• TASK DETAILS:
Restate each of the lines below word for word and drop every picture.

*** Opening of DATASET CONTENT ***

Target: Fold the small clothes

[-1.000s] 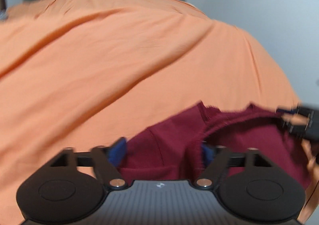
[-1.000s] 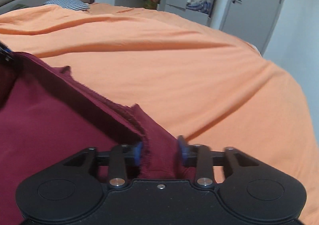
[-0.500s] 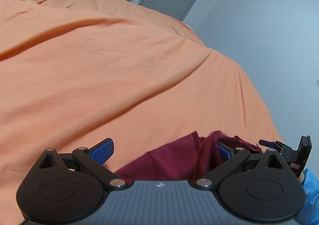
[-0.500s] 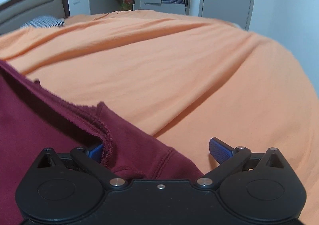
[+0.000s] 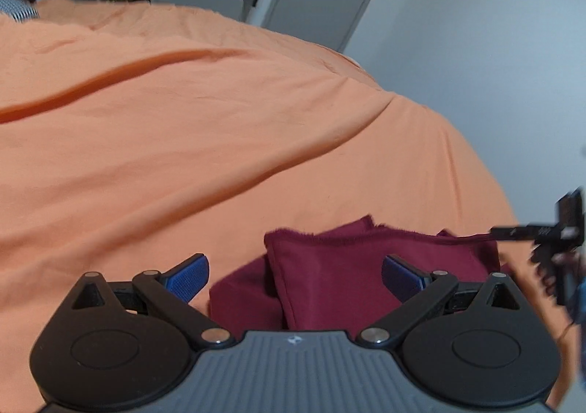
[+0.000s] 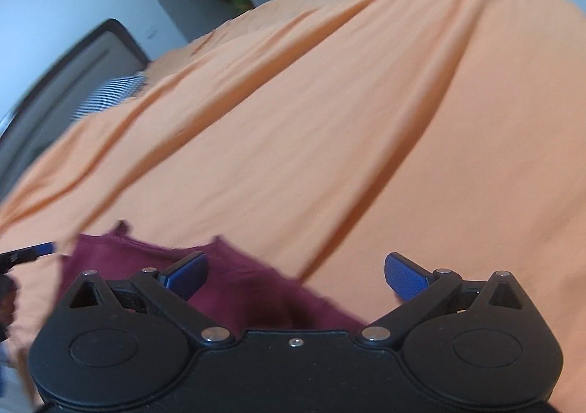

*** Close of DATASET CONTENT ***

• RESPONSE BOX:
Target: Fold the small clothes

[-1.000s] 
[-1.000s] 
[-0.500s] 
[-0.500s] 
[+0.000s] 
[+0.000s] 

No more output is required for this exercise.